I have 3 columns, Name, Date and Quantity for Table A, and Table B. And I add Column D, which is the result of the concatenated of Column Name, Date and Quantity. I would like to vlookup the Column D in Table A with Table B. If there is a match, the output would be 'Yes' at Column E; if no match, then 'No'.
If the output is 'No' in Column E, given Column D (concatenated), I would like to identify if Column Name, Date or/and Quantity is/are the reason of not match. For example, if Name is not match, return output in Column F as 'Not match name', otherwise return output as 'Match name'.

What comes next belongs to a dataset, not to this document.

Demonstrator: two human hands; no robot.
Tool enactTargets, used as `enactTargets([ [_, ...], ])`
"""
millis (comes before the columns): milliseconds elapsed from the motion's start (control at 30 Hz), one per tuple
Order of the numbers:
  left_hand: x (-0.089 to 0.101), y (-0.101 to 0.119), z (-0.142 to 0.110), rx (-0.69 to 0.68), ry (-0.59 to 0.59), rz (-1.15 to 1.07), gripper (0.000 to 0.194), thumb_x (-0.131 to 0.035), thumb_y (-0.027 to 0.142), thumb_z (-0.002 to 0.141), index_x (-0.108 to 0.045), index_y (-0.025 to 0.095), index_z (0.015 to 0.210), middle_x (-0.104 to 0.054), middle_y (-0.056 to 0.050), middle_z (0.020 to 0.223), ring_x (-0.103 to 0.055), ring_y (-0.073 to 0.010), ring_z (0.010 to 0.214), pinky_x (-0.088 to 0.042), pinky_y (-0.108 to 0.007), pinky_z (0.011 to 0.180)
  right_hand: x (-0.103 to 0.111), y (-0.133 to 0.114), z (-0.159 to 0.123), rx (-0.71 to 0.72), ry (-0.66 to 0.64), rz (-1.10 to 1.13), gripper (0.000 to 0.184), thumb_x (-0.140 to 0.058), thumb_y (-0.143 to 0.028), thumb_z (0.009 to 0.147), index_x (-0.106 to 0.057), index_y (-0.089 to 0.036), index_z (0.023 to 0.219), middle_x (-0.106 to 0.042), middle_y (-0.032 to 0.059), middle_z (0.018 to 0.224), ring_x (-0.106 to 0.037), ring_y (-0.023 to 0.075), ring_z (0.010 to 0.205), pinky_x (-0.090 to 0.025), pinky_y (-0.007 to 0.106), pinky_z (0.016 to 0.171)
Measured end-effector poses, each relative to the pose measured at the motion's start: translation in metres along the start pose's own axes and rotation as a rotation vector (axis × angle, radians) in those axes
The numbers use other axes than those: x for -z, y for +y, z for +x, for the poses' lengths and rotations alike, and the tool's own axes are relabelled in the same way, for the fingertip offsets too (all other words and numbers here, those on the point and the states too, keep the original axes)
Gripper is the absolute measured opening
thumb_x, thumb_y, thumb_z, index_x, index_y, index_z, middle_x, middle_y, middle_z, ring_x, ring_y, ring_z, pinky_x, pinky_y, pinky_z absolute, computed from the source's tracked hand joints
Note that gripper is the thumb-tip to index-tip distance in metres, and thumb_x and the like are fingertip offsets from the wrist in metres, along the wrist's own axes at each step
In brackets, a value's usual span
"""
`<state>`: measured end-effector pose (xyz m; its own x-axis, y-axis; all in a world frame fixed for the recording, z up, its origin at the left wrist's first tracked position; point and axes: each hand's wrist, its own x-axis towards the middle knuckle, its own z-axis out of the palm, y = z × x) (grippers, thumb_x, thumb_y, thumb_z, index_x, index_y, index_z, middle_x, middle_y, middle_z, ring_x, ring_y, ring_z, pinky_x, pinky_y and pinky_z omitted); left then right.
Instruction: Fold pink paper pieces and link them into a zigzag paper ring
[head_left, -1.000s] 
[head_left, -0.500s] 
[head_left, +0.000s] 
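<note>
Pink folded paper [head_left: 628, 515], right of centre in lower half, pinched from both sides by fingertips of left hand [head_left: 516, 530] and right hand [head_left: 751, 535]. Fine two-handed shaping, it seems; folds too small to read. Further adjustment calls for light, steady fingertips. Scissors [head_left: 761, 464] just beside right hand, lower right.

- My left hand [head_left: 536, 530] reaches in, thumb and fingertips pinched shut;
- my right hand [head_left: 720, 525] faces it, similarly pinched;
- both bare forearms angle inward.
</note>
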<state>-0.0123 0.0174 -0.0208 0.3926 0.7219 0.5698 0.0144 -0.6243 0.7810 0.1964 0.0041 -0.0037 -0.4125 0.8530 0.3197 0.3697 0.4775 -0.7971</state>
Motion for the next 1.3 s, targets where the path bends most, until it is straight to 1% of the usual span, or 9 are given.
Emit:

The problem I encountered right now is the output (match or no match) that I found for Name is correct, but not for Date and Quantity. I think it is mainly due to one-to-many, many-to-many relationship, in which there are multiple repetitive within Name, Date and Quantity.
My code is not consistent because I amended them from time to time due to the incorrect output especially for Date and Quantity.
This is what I tried so far:
#Concate the 3 columns
df2_A = df1_A.copy()
df2_A.loc[:, 'A_Concate'] = df2_A['Name'].astype(str) + df2_of01['Date'].astype(str) + df2_A['Quantity'].astype(str)
df2_B = df1_B.copy()
df2_B.loc[:, 'B_Concate'] = df2_B['Name'].astype(str) + df2_Name['Date'].astype(str) + df2_B['Quantity'].astype(int).astype(str)
#Vlookup concatenated column for Table A and B
df2_A ['Match with B?'] = df2_A ['A_Concate'].isin(df2_B['B_Concate']).map({True: 'Yes', False: 'No'})
#Find reason of not match
df2_A ['Match name?'] = df2_A .apply(lambda row: 'Not match name' if row['Match with B?'] == 'No' and row['name'] not in df2_B['Name'].unique() else 'Match name', axis=1)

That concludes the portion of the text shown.